[From Bill Powers (2009.01.03.0858 MST)]

Martin Taylor(various) --

I've been looking over the two references to Bayesian logic that you conundrum that Mike Acree posted: what is the probability that John is the Pope given that John is Catholic, and what is the probability that John is Catholic given that John is the Pope? I said that one Catholic in 1000 is the pope, and 1 person in 10 is Catholic, and whaddaya know, the Bayesian theorem works:

p(P)p(C|P) = p(C)p(P|C)

(0.0001)(1) = (0.1)(0.001)

C: John is Catholic; P: John is Pope; p: probability

But there's something funny about this, or my internal translation of it. It has something to do with writing p(P). The calculation implies that after we choose any person from the total population, there is a certain probability that this person is the Pope. But that probability actually applies only within the subset of Catholics; outside that subset, the probability that a randomly chosen person will be the Pope is zero. p(P) is defined only within the set of Catholics -- there isn't really a uniform probability within the total population. We have a value for p(P|C), but the value of p(P|not-C) is always zero. That doesn't seem to be explicit in the notation, nor would it seem to be necessarily true in all cases.

I guess this is just an echo of the "disorder" discussion. I think of probabilities in a more Bayesian way, perhaps, because I always think in terms of "the number or proportion of people who..." rather than "the chance that any given person will ...". We are always talking about subpopulations, it seems to me: some might do it, some don't and never would. No noncatholic ever will be Pope, even though the population statistics for N people say there is one chance in N (or 2 chances, if we include Eastern Orthodox) for every person. It's not that everyone has an equal tendency or risk as implied by the probability; it's that only a certain subset has any probability at all of showing the effect. The probability of being Pope is measured relative to the size of the subset, not as the "strength" of a "tendency" in the whole population. The choosing of a person from the whole population is random, but the condition itself is not.

Maybe that's what you've been trying to say.

In a somewhat different context:

You can have a perfectly regular relationship between two variables, y = f(x), yet when you observe y as a function of x, it appears to have a random component. The random component is not a property of the functional relationship f, but of the method of observation. It's possible that the observation itself disturbs the observed variable in some unknown and therefore random-looking way, as per Heisenberg, but it's at least as likely that the observation is generated in a way that is only partly dependent on the actual states of the variables -- that we are observing the wrong variable. Like trying to see the temporal relationship between the way the violins play and the gestures of the conductor's right elbow.

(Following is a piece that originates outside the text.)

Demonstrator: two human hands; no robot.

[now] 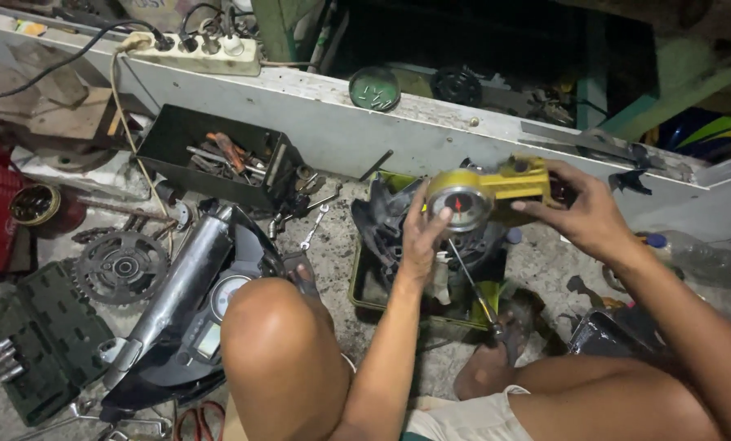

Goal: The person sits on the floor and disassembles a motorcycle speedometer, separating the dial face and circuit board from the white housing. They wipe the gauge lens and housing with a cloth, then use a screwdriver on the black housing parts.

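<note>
Spanning both hands, the yellow gauge housing (484,189): left hand (421,233) clasps its dial end, right hand (584,214) the tail.

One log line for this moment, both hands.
left hand: on yellow part's round end | right hand: gripping its arm end | below: green tray | screwdriver: lying loose

Both hands are up on the yellow tool (484,189): left hand (421,233) cups its round face, right hand (582,214) grips the handle. Below sits a green tray (365,294) of engine parts; sprocket (121,266) and toolbox (210,155) lie left.
</note>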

When I was learning practical electronics, one of the first things we were taught was that measuring a voltage with an ordinary 20000-ohm-per-volt voltmeter drew enough current from a circuit to alter the voltage being measured. The thing we were taught next was how to compensate for that error, by figuring out the impedance of the measured circuit and using theory to calculate what the correct reading was. I always wondered why we couldn't do that for position and momentum measurements, but my physics professors would look offended and say that the uncertainty was in the position and momentum, not in the measurements. I never believed them.

What's on my mind now is the idea that perhaps there are two completely different contexts in which to apply probability ideas. One is the context of qualitative events: things that either happen or don't happen( which can be seen as logical propositions that are either true or not true). The other is the context of continuous quantitative relationships where we measure things rather than counting them.

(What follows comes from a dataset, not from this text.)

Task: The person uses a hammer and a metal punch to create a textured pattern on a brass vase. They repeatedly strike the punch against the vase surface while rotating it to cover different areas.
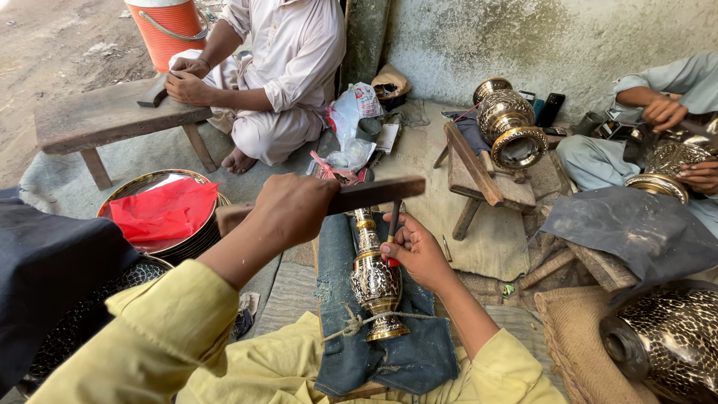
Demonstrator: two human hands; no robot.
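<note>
On the lap, over a pad of blue denim [389, 359], a small brass vase [376, 280] with dark engraved patterning is laid, foot toward the wearer, and tied down across its base by a rough cord [351, 322]. A thin chisel [392, 228] with a red band is pinched upright in the right hand [415, 251], its tip set against the vase's body. A flat wooden bar [359, 196] is gripped in the closed left hand [292, 209] and held level just above the chisel's head. Both arms are sleeved in yellow. At left, a stack of round brass trays [198, 239] is seen, the top one holding a crumpled red cloth [164, 213]. At lower right, a large engraved metal pot [669, 340] lies on burlap. Farther off, a bigger brass urn [508, 123] rests tipped on a low wooden stand [479, 179], its shining mouth turned toward the camera. Plastic bags [351, 127] are heaped between the workers. Beyond, a person in white [277, 67] sits cross-legged with hands on a wooden bench [105, 116], an orange cooler [168, 30] behind; at right, another person's hands [677, 142] are held on engraved brassware.
</note>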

When we measure things, probability does not apply to the act of measuring, but to the degree of uncertainty in the measurement. A voltmeter gives a reading of 10.0 volts, plus or minus 0.1. The probability enters with the 0.1, not the 10.0. But when we predict events, such as rain tomorrow, the 0.1 is all there is: either there is detectable rain tomorrow, or there is not. The laws of probability make sense in the latter qualitative case, but are relatively unimportant in the former quantitative case. There are, of course, gray areas where both are somewhat important: Yes it did rain, but you said there would be a downpour and all we got was a tenth of an inch.

This applies to perception. In some cases, qualitative probability enters: was that a dog I caught a glimpse of, or a coyote? But in ordinary everyday life, most perceptions are seen clearly and for long enough to leave only a small bit of uncertainty about the amount, and practically none about the identity or logical state. I don't think I have ever mistaken my glasses for a pencil and picked up the wrong thing. I drive a car without wandering from edge to edge of the road, and stop when the light is red but never when it's green. To measure uncertainty in perception, it seems to me, you have to set up pretty special conditions, with very low signal levels and masking noise or other distractions to make it difficult to see, hear, or what have you. Most of the time in real life, the world of perception is stable and repeatable, with uncertainty in the second to third decimal place, not in the first to second.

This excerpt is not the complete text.